15
Leon’s construction company is called Sureland. It was founded some fifty years ago by a former mayor of Johnston named Shawn Dunham, an old smoker with a knack for hard policy and hammering down. Dunham owned the company for a good long while and they did okay, considering they were the only real business of that sort in town. Leon’s father worked there for decades and brought his son into the fold at an age when child labor laws should have gotten him arrested for it. Eventually Leon’s father and Dunham retired and five or so years after that Leon took the whole thing over. He’d been there for over ten years at that point, and I think everyone involved unanimously thought the business was better off in Leon’s hands. Begrudgingly, Leon took the job.
“I’ll just get it running smooth and be off.” He promised, reassuring himself. Well, all these years later, Sureland is stronger than ever, and my friend never went off like he promised me he would. Leon could be inventing rockets or colonizing Mars or something, but he’s heading up Sureland and doing a fine job of it.
After our altercation with Deangelo weeks ago, he and Leon got to talking on their lunch breaks pretty regularly.
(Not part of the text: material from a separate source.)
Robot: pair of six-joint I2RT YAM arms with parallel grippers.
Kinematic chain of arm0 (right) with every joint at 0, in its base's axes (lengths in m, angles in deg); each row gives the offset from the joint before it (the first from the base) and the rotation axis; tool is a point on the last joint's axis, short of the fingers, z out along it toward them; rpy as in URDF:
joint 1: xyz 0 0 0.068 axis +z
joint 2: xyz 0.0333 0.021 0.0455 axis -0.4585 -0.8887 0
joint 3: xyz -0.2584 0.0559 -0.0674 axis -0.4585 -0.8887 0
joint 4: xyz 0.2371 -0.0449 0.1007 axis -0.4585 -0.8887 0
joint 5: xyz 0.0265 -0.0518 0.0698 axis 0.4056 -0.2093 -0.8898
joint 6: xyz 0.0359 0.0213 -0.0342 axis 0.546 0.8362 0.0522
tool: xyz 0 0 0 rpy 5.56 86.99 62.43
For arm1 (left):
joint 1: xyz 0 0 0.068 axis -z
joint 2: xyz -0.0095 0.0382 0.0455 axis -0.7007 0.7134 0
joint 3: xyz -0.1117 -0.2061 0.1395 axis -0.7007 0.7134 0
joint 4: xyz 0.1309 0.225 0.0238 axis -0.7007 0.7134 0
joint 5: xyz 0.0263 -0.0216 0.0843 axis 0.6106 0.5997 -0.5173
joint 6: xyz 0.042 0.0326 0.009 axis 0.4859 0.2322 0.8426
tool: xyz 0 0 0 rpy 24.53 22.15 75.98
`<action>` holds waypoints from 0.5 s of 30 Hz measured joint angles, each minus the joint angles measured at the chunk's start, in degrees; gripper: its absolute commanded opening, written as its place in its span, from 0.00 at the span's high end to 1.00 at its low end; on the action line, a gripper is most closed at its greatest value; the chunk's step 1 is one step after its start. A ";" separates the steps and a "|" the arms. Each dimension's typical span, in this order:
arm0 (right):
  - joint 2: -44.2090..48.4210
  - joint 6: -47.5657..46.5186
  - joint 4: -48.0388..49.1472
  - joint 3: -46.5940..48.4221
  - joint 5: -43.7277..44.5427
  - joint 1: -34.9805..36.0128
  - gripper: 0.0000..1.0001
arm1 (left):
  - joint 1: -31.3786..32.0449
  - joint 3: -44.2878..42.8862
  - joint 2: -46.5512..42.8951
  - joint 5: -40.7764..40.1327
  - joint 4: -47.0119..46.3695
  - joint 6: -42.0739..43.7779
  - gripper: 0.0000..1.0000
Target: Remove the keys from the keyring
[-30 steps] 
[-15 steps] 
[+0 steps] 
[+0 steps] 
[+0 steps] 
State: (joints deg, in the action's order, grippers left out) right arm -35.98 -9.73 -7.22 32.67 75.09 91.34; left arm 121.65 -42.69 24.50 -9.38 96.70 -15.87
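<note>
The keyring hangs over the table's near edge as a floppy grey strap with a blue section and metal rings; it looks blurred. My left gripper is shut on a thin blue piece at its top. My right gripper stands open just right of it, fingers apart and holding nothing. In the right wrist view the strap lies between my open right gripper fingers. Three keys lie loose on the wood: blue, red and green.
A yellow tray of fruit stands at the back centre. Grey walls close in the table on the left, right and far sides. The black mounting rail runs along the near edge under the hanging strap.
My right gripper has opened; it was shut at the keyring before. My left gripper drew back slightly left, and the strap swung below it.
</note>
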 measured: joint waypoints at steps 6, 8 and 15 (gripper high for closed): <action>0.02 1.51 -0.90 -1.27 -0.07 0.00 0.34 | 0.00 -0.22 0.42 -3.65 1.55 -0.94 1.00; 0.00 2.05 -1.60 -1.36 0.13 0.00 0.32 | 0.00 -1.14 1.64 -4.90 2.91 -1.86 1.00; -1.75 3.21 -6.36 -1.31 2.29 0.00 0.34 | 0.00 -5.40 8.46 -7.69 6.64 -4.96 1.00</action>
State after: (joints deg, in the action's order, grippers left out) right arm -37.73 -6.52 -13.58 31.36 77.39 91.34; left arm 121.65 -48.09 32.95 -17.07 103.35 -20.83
Turns out they weren’t as opposed to being good friends as they had previously thought, though I doubted either of them had really ever thought about it all that much. There was plenty of that kind of thing in Johnston. You could go years thinking you knew all there is to know about somebody just by hearing the talk that traveled around the place. I never bought into all that. You didn’t know anybody you hadn’t said five words to in your whole damn life.
It’s a rain-soaked Thursday afternoon. I park my Saturn on the side of Mueller and watch the drops ricochet like little percussion instruments against my windshield. I love the rain. The water runs down the glass in a transient effect, each drop creating its own river and motion only to merge with another, gaining strength and speed in descent. There’s a pretty easy metaphor there but I snap myself from that near hypnosis, get out of the car and let the rain run down my face instead.
At the end of the block I see the Garoppolo’s Dentistry building, gilded with long trimmings of silver along its white bordered frame. A few ladders lean across its body and scaffolding surrounds an entire side. A gray tent stands in the front yard housing a variety of workers beneath. I’m just stopping by to say what’s up to Leon on his break. Wouldn’t you know it, but he and Deangelo are sitting together at a crusty wooden picnic table under the overhang of the tarp above. The sight makes me feel downright giddy inside, don’t know why. A colliding universe, I suppose. It’s a simple, outstanding image, Deangelo and Leon sharing snack time like we were kids again, traversing the great boundaries of the past.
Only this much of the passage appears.